DATA PROVIDED >>
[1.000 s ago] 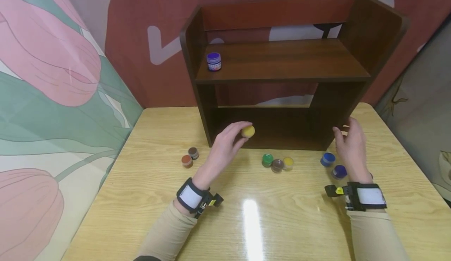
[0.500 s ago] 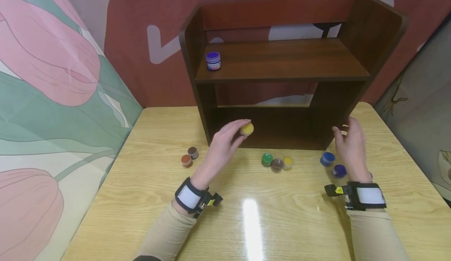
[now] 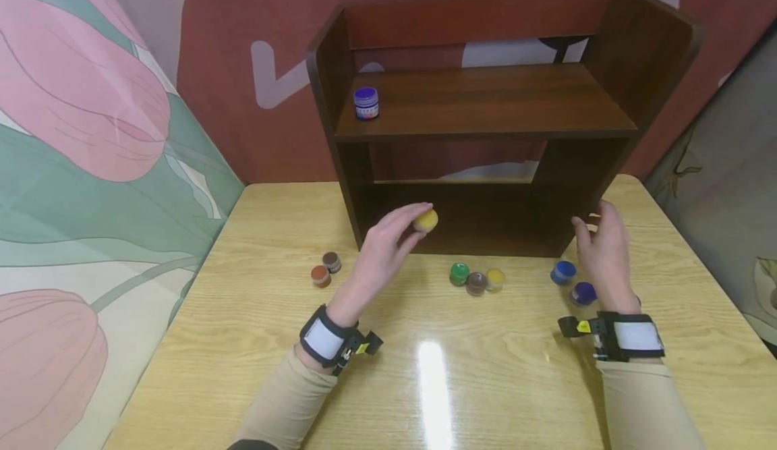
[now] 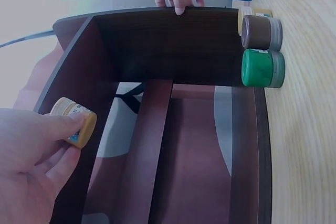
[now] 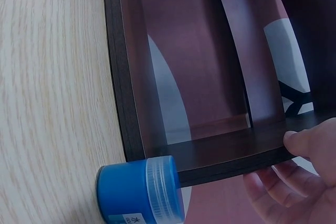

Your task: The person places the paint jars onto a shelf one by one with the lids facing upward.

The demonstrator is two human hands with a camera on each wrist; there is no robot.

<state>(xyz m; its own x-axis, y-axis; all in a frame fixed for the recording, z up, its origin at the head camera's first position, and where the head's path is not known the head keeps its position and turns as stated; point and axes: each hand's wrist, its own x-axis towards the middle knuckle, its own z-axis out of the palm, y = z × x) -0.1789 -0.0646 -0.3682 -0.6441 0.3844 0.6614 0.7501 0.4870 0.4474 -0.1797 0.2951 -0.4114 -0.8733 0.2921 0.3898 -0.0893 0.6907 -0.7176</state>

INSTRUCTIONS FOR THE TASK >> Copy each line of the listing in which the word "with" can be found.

SOLUTION BELOW >>
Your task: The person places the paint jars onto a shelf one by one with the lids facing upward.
The demonstrator is two human hands with a camera on each wrist; there is no robot.

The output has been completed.